Billy Jeffers ran for scoop shovel and garbage can.
“I was prepared for the worse,” said Jeffers, a circus employee from Arkansas, after emerging from the tent and what turned out to be - ahem - a dry run.
Isa, on the other hand, knew just what her job was.
With a minimum of guidance, the towering pachyderm proceeded to systematically pull quarter pole after quarter pole into place in the racetrack infield at the Western Montana Fair.
With un-elephantine speed, the perimeter of the 12,000-square-foot tent rose up in preparation for the three-ring circus' three performances later in the day.
“Come on in, folks,” called Doug Munsell, aka “Poppa D Clown,” as a crowd that swelled to 80 spectators ventured into the darkness to watch the process.
Most of the onlookers were kids who sat transfixed on the grass or stood near the outside poles with parents or grandparents.
“This is so cool. This is so-o cool,” said Alice Robertson of Missoula, who just turned 14. “I did this when I was, like, 4 years old in Wenatchee, Wash.”
Was that experience anything like this? she was asked.
“I can't seem to remember. I was only 4,” Robertson said earnestly.

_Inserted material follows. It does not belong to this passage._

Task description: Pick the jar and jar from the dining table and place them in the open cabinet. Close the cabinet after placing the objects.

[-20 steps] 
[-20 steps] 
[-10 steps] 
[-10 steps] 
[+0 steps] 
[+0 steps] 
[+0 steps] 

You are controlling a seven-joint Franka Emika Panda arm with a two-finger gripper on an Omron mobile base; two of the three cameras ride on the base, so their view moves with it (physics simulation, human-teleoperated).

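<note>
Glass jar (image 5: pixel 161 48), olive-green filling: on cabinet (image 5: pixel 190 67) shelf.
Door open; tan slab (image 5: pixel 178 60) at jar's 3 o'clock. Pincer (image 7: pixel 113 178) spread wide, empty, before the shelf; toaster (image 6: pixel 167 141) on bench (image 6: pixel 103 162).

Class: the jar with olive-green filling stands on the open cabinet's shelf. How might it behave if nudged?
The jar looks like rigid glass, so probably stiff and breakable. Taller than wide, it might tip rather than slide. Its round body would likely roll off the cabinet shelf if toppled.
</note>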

Isa takes turns with Ila in performing the tent-raising task at each stop on the circus' hectic eight-month tour. The family-oriented circus had already stopped in Lewistown, Bozeman, Dillon and Butte this week before it came to Missoula. In the next three days, it moves on to Polson, Kalispell and Libby.
Munsell, a retired physical education teacher from Kansas, said 130 people travel with the show, 115 of them workers or performers.

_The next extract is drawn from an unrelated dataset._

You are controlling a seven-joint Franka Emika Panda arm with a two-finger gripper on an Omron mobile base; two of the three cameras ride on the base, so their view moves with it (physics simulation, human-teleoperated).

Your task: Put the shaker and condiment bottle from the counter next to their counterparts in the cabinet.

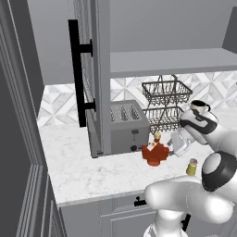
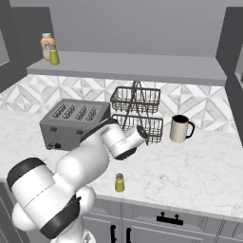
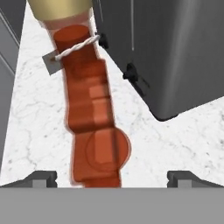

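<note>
No legible text, labels or numbers anywhere. Small grey tag (image 3: 51, 62) tied to condiment bottle (image 3: 92, 118) neck reads blank; toaster (image 2: 73, 124) front shows no markings.

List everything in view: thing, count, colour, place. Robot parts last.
condiment bottle: 1, red with tan cap, on the counter before the toaster, between the gripper's fingers
shaker: 1, yellow with pale cap, near the counter's front edge
counter: 1, white marble-look
cabinet: 1, grey, above the counter, door open with a black bar handle
shelf bottles: 2, one orange, one yellow-green, at the shelf's left end
toaster: 1, grey, four slots, on the counter
wire basket rack: 1, dark, two tiers, by the backsplash
mug: 1, cream, right of the rack
drawers: grey, black handles, below the counter
gripper: 1, dark fingertips, open, astride the bottle
</note>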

The tent-raising process is labor intensive. The big top seats 2,200 people and each half weighs 15,000 pounds.
“We have 22 or 24 on the big top crew, and it takes every one of them,” Munsell said. “That's a heavy piece of fabric there.”
The last of the circus' 45 trucks, trailers and recreational vehicles rolled into Missoula from Butte at 9 a.m. The tight turns required to get into the racetrack infield slowed the process, but by 9:30 the tent fabric was on the ground in two pieces and ready for a line of workers to unroll.
Thirty minutes later, the gathering crowd parted to let Isa through, led and followed by the tractors that accompanied her in her work.
“This sure brings back memories,” said Penny Cera of Lolo, “but I don't think it'll compare with when I was that age.”
She pointed to a young boy who stood beside his father and intently watched the construction process.
Cera was enjoying what she called a “girls' day out” with Yvonne Findley of Stevensville. Their husbands had been left at home.
“They'd probably be saying ‘let's go' by now,” Findley joked.
Cera is still enthralled by the circus.
“I was in Southern California when I first saw it. My grandfather took me. That was our special trip we used to go on,” she said.
Munsell said the circus entourage hails from a dozen countries, many of them in Central and South America, but also Italy, Russia and one troupe from Uzbekistan.
None of the performers are American.
“People just don't do it here,” Munsell said. “It's not a high-paying thing, unless you get with Ringling or somebody like that.”
Their payoff, he added, is the cheers, applause and smiles from children like 9-year-old Gary Bruun of Missoula, and his cousins Harpyr Sayler, 10, and Daigan Marks, 6. They were going to the late show Thursday, explained Aubrey Sayler, Bruun's mother. But the morning preview would be equally memorable.
The kids, young and old, watched as Isa and her handlers turned their attention to the half-dozen center poles that made the big top full-sized - 40 feet high, 100 feet longer than a football field and just as wide.
Forty-five minutes after Isa lumbered into the tent, her work was done. She was led, jaw opening and closing as elephant jaws do, out the door and to her pen, there to wait for the next show.